En conséquence, l’analyse du médecin de la caisse étant contestée, il conviendra de recourir à une expertise médicale sur pièces aux frais de la CNAM et, dans l’attente du dépôt de cette expertise, de surseoir à statuer sur l’ensemble des autres demandes.
PAR CES MOTIFS,
le tribunal, statuant par jugement mixte, contradictoire, et mis à disposition au greffe,
REJETTE la fin de non-recevoir soulevée par la CPAM du Val-de-Marne et tenant à l’absence de saisine préalable de la commission médicale de recours amiable ;
et sur le surplus,
AVANT DIRE DROIT, ORDONNE une expertise sur pièces et commet pour y procéder :
Dr. [C] [H]
[Adresse 7]
[Localité 3]
Tél. [XXXXXXXX01]
Adresse mail : [Courriel 8]
qui pourra se faire assister de tout spécialiste de son choix, avec pour mission de :
— consulter les pièces du dossier qui lui sont destinées et qui lui seront transmises par les parties et leur médecin conseil par l’intermédiaire du tribunal ;
— procéder à l’examen sur pièces du dossier de M. [F] [T],
— lire les dires et observations des parties
— déterminer les lésions en lien avec la maladie professionnelle déclarée le 8 septembre 2022 ;
— fixer la durée des arrêts de travail et des soins en relation directe avec ces lésions ;
— dire si la maladie a seulement révélé ou si elle a temporairement aggravé un état pathologique antérieur ou survenu postérieurement et totalement étranger aux lésions initiales et dans ce dernier cas, dire à partir de quelle date cet état est revenu au statu quo ante ou a recommencé à évoluer pour son propre compte ;
— dire, en tout état de cause, à partir de quelle date la prise en charge des lésions, prestations soins et arrêts au titre de la législation professionnelle n’est plus médicalement justifiée au regard de l’évolution du seul état consécutif à l’accident déclaré ;
— préciser à partir de quelle date cet état pathologique évoluant pour son propre compte est devenu la cause exclusive des arrêts et soins.

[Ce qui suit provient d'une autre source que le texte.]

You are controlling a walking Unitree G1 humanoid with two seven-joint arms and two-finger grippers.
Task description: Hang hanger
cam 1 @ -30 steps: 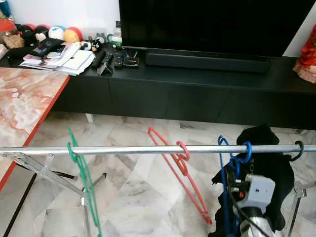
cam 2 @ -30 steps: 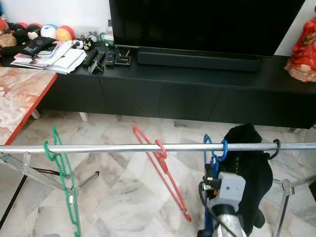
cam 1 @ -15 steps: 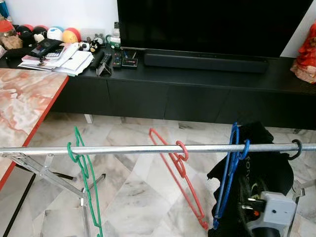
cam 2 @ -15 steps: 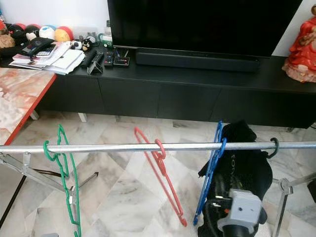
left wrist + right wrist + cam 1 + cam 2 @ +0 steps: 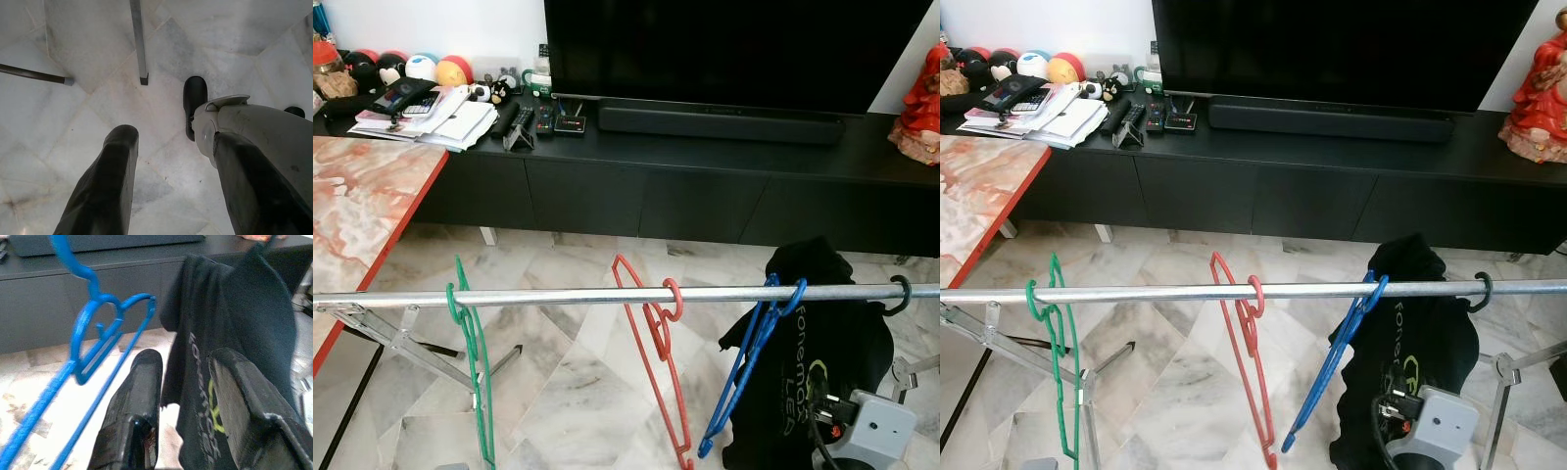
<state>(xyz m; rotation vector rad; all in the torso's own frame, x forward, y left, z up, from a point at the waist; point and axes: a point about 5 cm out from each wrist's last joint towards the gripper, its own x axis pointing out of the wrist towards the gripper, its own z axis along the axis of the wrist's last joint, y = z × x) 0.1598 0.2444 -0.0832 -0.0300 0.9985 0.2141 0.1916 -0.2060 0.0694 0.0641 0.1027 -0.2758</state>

ORDONNE au service médical de la caisse d’adresser exclusivement par courriel dans un délai maximum de 15 jours à compter de la notification de la présente, au tribunal ([Courriel 10] en précisant le n° de RG et avec la mention « Dossier pour expert ») et au médecin conseil de la société, le Dr [Y] [K] [N] (dont le conseil de la SAS communiquera l’adresse électronique dans les plus brefs délais) l’ensemble des éléments médicaux concernant M. [F] [T] (certificat médical initial, certificats de prolongation, certificat de nouvelle lésion éventuelle, décision de consolidation et de séquelles, rapport d’évaluation, avis rendus…) ;
ORDONNE également au médecin conseil de la société d’adresser au tribunal ([Courriel 10] en précisant « Dossier pour expert ») et au service médical de la caisse primaire d’assurance maladie du Val-de-Marne ([Courriel 11]) et dans les mêmes délais toute pièce ou avis qui lui semblerait utile ;
DIT que l’expert devra adresser un rapport écrit au greffe du présent tribunal dans un délai de trois mois à compter de la date à laquelle il aura été avisé de sa mission ;
DIT qu’il en adressera directement copie aux parties et au médecin conseil de la société ;
FIXE le montant prévisionnel des honoraires de l’expert à 400 € ;
RAPPELLE qu’en tout état de cause les frais résultant de cette expertise seront pris en charge par la Caisse nationale d’assurance maladie en application de l’article L142-11 du code de la sécurité sociale ;
ORDONNE un sursis à statuer ;
DIT que le dossier sera rappelé à l’audience dès le dépôt des conclusions d’une des parties après rapport de l’expert désigné, sauf aux parties à accepter une procédure sans audience ou à la société requérante à se désister de son action.
RÉSERVE les dépens.
Et le présent jugement est signé par Matthieu DANGLA, Vice-Président et par Stéphane DEMARI, Greffier, présents lors du prononcé.